**PROMPT:**
From the entries below, extract every line that includes the word "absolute".

**SUPPLIED RECORDS:**

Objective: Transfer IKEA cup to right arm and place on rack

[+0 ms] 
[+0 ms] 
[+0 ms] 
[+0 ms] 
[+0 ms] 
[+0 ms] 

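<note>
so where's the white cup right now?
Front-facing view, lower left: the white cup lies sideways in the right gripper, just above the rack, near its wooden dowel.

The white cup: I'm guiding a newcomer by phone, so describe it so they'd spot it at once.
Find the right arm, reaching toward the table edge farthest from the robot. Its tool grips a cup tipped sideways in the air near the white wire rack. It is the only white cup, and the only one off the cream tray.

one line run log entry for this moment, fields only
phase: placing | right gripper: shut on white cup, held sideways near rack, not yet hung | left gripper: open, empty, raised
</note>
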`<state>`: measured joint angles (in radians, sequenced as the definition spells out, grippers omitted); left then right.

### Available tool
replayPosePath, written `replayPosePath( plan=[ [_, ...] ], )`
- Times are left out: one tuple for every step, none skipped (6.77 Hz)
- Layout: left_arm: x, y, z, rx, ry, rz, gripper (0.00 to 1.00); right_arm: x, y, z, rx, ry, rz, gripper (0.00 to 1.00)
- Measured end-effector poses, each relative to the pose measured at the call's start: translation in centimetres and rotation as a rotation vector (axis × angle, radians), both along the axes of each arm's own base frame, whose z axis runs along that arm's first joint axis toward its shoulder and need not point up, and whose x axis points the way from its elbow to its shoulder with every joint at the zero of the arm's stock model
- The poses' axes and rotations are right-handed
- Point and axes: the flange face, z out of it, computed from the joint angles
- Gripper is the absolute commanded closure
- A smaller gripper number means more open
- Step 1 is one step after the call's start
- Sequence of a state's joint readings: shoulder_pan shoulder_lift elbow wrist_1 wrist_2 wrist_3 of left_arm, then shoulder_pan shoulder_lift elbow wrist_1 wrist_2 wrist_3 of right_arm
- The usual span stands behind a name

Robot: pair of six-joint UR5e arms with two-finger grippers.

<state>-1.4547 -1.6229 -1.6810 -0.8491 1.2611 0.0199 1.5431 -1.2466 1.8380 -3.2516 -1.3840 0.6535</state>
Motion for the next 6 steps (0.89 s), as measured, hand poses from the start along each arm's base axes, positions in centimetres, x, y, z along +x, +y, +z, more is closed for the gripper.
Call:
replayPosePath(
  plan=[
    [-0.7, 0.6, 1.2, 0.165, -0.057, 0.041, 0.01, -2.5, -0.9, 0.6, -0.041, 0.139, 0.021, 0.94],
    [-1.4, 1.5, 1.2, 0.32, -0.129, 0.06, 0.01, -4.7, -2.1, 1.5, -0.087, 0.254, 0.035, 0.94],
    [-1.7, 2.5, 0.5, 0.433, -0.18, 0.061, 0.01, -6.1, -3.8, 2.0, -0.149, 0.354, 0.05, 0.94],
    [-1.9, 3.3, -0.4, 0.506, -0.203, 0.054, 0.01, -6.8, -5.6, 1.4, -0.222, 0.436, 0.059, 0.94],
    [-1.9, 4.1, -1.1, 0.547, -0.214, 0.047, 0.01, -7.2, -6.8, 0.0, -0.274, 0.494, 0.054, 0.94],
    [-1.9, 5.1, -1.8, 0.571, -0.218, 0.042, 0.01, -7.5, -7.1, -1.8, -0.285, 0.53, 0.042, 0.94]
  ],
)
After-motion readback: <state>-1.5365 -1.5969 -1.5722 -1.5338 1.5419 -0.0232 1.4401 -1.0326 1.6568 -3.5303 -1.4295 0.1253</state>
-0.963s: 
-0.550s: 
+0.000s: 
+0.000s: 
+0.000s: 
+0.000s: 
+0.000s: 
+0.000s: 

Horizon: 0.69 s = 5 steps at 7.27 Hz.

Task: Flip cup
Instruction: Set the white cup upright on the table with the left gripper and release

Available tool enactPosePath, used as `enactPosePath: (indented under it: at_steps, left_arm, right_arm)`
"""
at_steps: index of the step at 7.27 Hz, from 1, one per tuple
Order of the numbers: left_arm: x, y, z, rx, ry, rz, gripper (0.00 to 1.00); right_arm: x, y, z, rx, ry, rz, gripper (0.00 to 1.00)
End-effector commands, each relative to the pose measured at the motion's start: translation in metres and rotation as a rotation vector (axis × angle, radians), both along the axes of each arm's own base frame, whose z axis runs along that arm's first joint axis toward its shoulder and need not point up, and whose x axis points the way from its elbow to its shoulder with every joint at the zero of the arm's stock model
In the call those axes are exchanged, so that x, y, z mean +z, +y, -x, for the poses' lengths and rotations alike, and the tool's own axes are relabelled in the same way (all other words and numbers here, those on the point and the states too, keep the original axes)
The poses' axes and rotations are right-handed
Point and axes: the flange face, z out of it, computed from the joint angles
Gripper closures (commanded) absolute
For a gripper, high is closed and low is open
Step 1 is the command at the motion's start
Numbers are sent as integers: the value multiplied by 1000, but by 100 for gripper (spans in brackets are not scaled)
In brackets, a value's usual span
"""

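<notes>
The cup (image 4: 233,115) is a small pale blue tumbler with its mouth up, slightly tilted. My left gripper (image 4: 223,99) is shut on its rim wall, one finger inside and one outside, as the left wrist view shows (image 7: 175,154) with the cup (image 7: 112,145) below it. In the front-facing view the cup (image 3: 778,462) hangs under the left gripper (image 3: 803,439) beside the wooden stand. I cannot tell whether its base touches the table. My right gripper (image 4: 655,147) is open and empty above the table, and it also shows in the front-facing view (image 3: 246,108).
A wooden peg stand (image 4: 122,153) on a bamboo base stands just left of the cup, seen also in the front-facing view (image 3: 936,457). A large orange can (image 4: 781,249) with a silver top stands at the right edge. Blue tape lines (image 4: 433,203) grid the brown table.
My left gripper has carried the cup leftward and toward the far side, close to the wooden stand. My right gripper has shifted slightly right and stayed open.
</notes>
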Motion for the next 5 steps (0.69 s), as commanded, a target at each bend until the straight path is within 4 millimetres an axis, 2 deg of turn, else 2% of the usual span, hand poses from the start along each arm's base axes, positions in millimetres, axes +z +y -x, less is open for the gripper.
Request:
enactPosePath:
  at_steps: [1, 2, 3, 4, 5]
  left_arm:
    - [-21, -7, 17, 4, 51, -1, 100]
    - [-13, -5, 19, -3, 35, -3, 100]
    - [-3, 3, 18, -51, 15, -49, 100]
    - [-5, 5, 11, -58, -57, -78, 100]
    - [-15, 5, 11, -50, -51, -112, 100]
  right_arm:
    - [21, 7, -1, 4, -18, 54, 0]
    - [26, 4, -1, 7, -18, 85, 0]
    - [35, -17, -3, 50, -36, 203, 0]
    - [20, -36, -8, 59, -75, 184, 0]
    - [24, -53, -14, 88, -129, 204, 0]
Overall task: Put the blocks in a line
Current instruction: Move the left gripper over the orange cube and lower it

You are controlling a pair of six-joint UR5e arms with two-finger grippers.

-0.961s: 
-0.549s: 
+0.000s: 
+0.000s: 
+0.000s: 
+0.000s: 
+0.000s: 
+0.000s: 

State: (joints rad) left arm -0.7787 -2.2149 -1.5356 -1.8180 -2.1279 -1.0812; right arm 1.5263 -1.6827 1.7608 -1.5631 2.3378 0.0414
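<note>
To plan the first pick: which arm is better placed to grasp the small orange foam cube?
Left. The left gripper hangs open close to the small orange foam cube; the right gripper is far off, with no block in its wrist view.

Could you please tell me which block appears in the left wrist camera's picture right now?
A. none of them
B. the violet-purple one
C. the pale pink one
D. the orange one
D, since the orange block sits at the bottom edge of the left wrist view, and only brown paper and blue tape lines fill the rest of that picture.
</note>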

**WRITTEN RESPONSE:**
- Gripper is the absolute commanded closure
Gripper closures (commanded) absolute

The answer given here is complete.